WORK TO BE COMPLETED – Range to reproduce from the entries below: the line with "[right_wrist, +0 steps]", the line with "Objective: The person", and every line in between. Give them exactly and give nothing else.

== == ==

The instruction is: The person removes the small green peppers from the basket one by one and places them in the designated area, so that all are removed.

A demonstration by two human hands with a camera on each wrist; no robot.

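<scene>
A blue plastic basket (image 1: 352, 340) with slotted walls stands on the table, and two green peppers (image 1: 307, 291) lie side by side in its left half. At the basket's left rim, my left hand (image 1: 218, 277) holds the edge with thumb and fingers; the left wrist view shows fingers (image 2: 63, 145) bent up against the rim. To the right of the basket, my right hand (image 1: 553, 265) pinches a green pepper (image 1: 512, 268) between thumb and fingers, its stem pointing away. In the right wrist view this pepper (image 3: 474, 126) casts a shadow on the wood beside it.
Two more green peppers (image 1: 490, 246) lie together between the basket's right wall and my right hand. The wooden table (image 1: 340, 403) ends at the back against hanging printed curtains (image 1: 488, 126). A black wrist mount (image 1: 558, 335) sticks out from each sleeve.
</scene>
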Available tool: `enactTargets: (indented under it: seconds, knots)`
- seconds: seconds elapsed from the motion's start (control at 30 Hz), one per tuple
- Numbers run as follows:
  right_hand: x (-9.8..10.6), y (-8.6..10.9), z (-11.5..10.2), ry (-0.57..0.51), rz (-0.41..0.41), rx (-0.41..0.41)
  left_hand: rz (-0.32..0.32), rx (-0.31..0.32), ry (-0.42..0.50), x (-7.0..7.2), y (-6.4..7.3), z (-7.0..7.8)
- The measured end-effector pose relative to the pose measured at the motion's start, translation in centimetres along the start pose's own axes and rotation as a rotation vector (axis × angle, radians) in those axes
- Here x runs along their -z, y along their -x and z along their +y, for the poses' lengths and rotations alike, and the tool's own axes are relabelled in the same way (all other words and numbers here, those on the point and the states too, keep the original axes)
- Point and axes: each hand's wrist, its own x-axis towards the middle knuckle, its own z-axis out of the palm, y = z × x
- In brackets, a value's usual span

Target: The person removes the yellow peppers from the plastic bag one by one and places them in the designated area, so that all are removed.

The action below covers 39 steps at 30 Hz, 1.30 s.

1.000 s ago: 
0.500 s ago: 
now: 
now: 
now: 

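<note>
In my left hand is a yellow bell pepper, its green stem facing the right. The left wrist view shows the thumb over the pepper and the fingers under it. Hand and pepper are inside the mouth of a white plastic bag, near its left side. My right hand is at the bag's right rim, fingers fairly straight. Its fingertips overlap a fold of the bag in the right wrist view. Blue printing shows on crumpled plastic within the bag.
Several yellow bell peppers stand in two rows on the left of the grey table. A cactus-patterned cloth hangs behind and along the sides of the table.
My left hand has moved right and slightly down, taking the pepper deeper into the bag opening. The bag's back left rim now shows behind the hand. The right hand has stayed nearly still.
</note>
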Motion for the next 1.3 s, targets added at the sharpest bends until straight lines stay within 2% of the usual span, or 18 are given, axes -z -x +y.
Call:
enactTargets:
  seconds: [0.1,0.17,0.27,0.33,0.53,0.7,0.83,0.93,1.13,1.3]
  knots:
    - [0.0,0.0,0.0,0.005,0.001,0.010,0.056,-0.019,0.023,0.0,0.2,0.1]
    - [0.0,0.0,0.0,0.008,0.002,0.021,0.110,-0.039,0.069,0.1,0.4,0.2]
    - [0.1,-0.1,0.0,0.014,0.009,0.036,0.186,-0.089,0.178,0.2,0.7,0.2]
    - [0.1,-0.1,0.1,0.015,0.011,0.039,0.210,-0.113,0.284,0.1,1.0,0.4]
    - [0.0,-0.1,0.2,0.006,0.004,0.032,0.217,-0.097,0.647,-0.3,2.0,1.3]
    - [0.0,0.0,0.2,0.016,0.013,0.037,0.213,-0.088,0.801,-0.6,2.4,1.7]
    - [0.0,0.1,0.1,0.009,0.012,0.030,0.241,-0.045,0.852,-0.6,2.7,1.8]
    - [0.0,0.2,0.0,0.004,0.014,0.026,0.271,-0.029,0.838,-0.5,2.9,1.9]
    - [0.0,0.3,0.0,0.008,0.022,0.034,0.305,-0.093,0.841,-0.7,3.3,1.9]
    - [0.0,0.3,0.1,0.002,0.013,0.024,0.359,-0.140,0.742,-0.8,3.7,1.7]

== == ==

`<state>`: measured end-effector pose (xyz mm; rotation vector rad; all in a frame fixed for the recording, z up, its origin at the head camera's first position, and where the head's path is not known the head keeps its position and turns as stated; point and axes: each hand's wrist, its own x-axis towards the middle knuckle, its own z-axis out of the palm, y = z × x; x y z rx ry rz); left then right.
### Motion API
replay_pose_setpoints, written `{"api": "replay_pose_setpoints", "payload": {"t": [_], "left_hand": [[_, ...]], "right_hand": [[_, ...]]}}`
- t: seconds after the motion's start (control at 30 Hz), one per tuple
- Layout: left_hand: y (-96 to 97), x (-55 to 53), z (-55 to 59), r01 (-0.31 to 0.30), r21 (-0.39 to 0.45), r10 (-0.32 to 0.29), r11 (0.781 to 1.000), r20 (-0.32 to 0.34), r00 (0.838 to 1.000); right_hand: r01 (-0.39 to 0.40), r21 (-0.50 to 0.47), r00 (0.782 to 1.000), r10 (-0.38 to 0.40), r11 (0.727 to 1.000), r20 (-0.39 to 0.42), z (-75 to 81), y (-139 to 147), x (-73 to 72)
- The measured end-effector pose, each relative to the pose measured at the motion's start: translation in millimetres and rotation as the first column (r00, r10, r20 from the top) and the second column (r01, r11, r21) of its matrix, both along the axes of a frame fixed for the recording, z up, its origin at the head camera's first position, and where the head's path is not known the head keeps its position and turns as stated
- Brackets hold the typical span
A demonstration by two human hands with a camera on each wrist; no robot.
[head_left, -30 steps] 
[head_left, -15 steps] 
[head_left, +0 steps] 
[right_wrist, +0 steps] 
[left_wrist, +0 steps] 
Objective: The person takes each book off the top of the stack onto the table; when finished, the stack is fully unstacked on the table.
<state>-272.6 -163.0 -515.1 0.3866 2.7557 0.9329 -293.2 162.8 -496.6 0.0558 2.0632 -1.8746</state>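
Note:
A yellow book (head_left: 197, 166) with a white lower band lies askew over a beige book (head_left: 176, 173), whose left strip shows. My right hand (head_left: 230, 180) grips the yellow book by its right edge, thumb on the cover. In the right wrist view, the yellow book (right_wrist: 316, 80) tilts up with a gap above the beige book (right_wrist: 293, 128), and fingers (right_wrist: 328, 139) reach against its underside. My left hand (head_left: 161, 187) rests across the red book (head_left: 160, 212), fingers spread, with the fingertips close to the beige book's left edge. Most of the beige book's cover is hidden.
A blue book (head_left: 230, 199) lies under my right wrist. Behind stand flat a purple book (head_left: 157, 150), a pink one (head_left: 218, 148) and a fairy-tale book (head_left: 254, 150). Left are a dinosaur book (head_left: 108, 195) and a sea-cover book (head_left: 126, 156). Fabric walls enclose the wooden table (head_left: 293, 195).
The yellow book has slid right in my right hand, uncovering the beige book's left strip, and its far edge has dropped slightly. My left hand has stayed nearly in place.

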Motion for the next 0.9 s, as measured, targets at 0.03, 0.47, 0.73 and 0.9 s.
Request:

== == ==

RESPONSE FOR THIS EXERCISE –
[right_wrist, +0 steps] 
[left_wrist, +0 steps] 
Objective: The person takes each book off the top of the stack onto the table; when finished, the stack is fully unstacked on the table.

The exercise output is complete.